The most critical piece of information you need for making your decision to proceed is the moisture condition in the concrete. Proper moisture testing of the concrete is the only way to know if the concrete slab is dry enough to put down the flooring. For proper testing, here are the six simple truths you must know:
1 Moisture moves through concrete
Every slab of concrete has moisture and retains moisture for years — decades even — after it’s been poured. Therefore, you’re never going to achieve 100% dry concrete. What you’re looking for is a moisture condition that’s acceptable.
The ratio of water to cement in the batch of concrete varies and is one of the most influential factors affecting how long a concrete slab needs to cure and dry. Once the concrete slab is poured and cured, time is needed for the excess moisture to evaporate. If your tile floor is applied too soon, you may face bonding failures or other types of moisture-related damage to that floor.

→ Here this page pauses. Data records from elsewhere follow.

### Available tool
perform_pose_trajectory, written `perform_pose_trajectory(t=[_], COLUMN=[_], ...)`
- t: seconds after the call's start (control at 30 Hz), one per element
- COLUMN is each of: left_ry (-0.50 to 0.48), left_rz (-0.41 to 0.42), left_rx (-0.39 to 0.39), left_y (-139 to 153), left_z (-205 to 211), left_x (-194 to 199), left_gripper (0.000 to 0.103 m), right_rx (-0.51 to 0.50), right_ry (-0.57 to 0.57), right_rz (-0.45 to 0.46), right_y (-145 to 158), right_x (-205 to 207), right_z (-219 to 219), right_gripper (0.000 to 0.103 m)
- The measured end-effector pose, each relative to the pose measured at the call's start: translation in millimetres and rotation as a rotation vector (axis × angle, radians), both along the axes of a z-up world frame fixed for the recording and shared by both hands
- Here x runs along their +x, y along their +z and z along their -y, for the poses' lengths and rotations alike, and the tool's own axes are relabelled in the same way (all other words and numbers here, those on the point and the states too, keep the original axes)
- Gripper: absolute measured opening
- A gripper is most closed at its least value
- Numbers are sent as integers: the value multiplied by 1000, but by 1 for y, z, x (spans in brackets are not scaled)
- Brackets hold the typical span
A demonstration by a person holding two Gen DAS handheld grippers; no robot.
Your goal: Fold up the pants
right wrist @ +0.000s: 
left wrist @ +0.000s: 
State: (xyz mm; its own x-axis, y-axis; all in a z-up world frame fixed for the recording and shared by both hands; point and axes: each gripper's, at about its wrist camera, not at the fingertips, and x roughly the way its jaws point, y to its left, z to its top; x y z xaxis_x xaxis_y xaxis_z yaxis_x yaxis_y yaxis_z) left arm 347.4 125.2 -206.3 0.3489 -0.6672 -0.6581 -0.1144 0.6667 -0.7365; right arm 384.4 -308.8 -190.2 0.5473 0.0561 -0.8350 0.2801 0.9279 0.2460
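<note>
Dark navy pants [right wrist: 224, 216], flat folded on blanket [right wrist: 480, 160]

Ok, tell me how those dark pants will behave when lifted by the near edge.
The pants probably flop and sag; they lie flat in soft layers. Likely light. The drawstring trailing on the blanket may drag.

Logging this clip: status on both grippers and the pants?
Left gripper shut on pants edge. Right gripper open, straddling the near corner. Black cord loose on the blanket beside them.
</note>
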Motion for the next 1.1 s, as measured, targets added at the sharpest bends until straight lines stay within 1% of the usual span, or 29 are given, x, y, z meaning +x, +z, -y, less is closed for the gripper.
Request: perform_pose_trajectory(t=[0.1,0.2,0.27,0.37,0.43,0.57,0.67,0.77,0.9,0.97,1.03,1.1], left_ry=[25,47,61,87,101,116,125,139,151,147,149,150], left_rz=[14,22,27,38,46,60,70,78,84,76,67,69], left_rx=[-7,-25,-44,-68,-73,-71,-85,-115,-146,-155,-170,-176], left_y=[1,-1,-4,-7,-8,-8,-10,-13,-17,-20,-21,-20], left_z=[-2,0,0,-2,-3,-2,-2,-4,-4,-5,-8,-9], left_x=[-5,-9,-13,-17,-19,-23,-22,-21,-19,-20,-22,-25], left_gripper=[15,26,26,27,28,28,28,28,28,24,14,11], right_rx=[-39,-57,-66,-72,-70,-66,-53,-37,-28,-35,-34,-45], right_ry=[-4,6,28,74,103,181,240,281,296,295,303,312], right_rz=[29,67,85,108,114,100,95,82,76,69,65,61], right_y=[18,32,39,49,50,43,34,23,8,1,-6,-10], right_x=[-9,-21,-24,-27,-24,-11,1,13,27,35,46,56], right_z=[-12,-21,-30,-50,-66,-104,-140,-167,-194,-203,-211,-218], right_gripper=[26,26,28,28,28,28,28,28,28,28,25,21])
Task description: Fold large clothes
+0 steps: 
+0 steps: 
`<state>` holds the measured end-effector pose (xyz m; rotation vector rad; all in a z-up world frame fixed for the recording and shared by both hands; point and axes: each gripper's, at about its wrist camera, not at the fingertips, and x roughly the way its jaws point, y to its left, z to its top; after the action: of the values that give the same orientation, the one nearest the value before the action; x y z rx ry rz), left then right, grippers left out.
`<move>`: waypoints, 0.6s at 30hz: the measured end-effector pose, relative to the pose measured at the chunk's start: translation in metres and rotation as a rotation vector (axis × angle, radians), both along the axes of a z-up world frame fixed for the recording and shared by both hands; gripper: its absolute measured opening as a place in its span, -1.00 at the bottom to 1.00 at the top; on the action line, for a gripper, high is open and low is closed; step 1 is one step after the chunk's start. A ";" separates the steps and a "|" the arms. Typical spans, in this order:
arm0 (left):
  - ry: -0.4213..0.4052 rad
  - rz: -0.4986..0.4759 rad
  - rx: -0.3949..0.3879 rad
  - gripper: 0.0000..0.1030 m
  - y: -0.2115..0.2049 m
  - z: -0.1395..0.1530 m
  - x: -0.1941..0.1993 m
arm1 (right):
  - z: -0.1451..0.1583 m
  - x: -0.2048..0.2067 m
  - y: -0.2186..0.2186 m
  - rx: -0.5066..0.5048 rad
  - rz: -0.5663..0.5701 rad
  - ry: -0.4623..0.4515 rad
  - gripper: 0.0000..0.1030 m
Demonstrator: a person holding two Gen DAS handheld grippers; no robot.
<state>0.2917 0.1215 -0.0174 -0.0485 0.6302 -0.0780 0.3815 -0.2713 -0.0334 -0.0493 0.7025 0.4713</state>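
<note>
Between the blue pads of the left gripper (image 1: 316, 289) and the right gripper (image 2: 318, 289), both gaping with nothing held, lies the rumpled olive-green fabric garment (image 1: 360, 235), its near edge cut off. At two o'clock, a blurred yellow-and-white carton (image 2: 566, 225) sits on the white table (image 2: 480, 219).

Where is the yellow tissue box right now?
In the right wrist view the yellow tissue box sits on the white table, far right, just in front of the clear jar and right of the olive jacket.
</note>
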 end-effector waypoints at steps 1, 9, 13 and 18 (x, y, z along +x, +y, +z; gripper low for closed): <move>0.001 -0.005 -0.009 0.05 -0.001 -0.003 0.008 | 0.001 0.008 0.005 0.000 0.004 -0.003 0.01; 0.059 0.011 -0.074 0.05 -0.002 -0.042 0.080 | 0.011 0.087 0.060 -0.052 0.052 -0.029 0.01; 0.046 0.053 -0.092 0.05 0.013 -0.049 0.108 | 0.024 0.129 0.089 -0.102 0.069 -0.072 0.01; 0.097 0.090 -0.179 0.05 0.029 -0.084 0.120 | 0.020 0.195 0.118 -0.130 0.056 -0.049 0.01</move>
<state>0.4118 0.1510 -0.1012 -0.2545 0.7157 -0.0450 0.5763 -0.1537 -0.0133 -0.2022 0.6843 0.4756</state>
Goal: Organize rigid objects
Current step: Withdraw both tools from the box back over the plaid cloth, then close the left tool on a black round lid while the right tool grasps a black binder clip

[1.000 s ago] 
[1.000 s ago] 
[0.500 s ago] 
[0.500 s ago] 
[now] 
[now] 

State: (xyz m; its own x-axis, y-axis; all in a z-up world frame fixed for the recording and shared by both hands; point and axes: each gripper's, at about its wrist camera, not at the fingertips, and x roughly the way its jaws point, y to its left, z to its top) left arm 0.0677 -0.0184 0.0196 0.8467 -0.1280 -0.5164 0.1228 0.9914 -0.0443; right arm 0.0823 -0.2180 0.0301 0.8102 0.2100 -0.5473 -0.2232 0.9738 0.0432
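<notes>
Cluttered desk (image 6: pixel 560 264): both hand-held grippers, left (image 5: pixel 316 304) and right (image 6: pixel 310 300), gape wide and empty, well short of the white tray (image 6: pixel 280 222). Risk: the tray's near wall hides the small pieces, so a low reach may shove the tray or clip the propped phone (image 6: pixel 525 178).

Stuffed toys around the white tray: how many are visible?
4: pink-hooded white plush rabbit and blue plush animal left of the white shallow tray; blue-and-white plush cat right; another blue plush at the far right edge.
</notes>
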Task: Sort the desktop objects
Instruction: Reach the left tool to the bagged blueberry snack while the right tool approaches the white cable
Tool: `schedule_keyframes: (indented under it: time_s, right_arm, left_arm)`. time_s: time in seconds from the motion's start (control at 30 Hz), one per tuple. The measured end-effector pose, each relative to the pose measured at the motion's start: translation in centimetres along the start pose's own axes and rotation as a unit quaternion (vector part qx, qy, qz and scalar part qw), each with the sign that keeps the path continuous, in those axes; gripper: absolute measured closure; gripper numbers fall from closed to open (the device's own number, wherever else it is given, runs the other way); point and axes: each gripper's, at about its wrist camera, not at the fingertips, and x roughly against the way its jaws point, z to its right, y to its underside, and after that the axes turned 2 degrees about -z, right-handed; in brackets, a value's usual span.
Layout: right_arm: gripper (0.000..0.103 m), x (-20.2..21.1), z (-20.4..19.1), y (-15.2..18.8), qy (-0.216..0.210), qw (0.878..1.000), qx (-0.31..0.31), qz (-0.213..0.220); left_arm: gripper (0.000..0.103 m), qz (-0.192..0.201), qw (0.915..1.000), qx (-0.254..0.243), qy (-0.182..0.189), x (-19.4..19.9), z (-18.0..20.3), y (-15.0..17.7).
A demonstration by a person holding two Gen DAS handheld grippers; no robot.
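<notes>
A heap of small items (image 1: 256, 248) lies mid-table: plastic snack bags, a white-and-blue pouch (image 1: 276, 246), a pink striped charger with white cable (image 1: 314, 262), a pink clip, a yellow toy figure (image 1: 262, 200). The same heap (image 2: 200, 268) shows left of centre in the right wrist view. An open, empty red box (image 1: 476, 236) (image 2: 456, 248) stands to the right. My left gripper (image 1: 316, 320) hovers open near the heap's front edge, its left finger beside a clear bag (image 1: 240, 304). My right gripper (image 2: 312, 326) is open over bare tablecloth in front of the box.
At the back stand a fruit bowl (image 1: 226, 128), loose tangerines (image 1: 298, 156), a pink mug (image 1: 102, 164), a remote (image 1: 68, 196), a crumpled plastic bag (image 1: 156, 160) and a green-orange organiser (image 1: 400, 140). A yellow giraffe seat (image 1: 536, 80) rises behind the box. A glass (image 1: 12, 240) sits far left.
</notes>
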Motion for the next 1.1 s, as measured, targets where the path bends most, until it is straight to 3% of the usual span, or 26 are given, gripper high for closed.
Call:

During the drying process, the concrete batch of water, cement, aggregate and other admixtures creates tiny pathways within the concrete called capillaries. Once cured, the excess water in the concrete moves through these capillaries to release the moisture. Since most concrete floors have a vapor retarder below them, this moisture moves upwards through the concrete in order to escape.
The significant movement of water within the slab means that the moisture level will vary by depth. Generally, the surface of the slab is drier, while deeper in the concrete, the moisture content is higher.
One more important note: Moisture doesn’t just flow out of a concrete slab. The flow of moisture is actually a two-way street. External sources of water present during the drying process can potentially increase a slab’s moisture content.
2 There’s a critical point in moisture movement
In truth, moisture never stops moving in concrete. It will always react relative to its environment. However, it does reach a point of equilibrium once the slab is sealed.
Just as a vapor retarder beneath the concrete stops moisture from escaping through the bottom of the slab, a floor installation restricts the flow of moisture evaporating at the top surface. The outcome of closing off both routes of evaporation is that the remaining moisture will spread out more or less evenly throughout the slab.
The resulting point of equilibrium is critical because this is the moisture level that the tile, thin set and bonding compounds will “see” over the long term. If the expected point of equilibrium isn’t appropriate for the project’s specific flooring application, you are at risk for a significant flooring failure.
3 The moisture isn’t going to move any faster than it wishes
The common wisdom of how long it takes concrete to dry is 30 days per inch of slab depth. However, numerous factors affect how much time a concrete slab needs to dry. In addition to internal and external water sources, other environmental conditions such as ambient temperature and air circulation impact drying time.
While the 30-day-per-inch wisdom may be common, don’t rely on it. The specifications and environmental conditions of each project are unique. This rule of thumb is never enough to give you a solid quantitative basis for making your decision about when the concrete slab is ready.
4 The target point of equilibrium is specific to your project
The first three truths about concrete all lead to this next important truth: You must know what point of equilibrium in the concrete is right for the specific floor that you will apply on top of the slab. The manufacturers of each flooring product have developed recommendations based on the moisture tolerance of their specific products.
The levels of moisture in the slab at present and at the expected point of equilibrium are your ultimate guidelines that you must rely on when you decide whether the concrete is ready for your project.
5 You can’t know what you don’t measure
Several methods for measuring concrete moisture are available, but not all are reliable. In the U.S., two test methods are most commonly used.
The first is the anhydrous calcium chloride (CaCl) test, or ASTM F1869. It is conducted by placing a desiccant material on top of the slab and sealing it with a cover to block any influence from the surroundings. The material is weighed 72 hours later on the assumption that any increase in weight of the CaCl crystals translates into the “moisture vapor emission rate” of the slab.
The in-situ relative humidity (RH) test, or ASTM F2170, uses sensors to measure the relative humidity at a specific depth: 40% of the slab’s thickness for a slab drying from one side or 20% for a slab drying from two sides. Scientific research has determined that at these depths, the readings will most accurately predict the slab’s point of equilibrium, and therefore the true moisture condition that will exist after the flooring installation.
6 Surface moisture is misleading
The key, of course, is properly measuring the concrete’s moisture condition. As we’ve seen, based on what we know about how a slab dries, it’s important to collect data that accurately predicts the point of equilibrium after the flooring installation. Only the in-situ RH test has been scientifically proven to provide this information.
You see, the CaCl test only measures moisture at the surface of the concrete slab. Since we know that moisture within a slab varies by depth, any test that only measures moisture at the surface can’t provide a reliable picture of the slab’s overall moisture condition. Today, ASTM International no longer permits use of the CaCl test for lightweight concrete applications.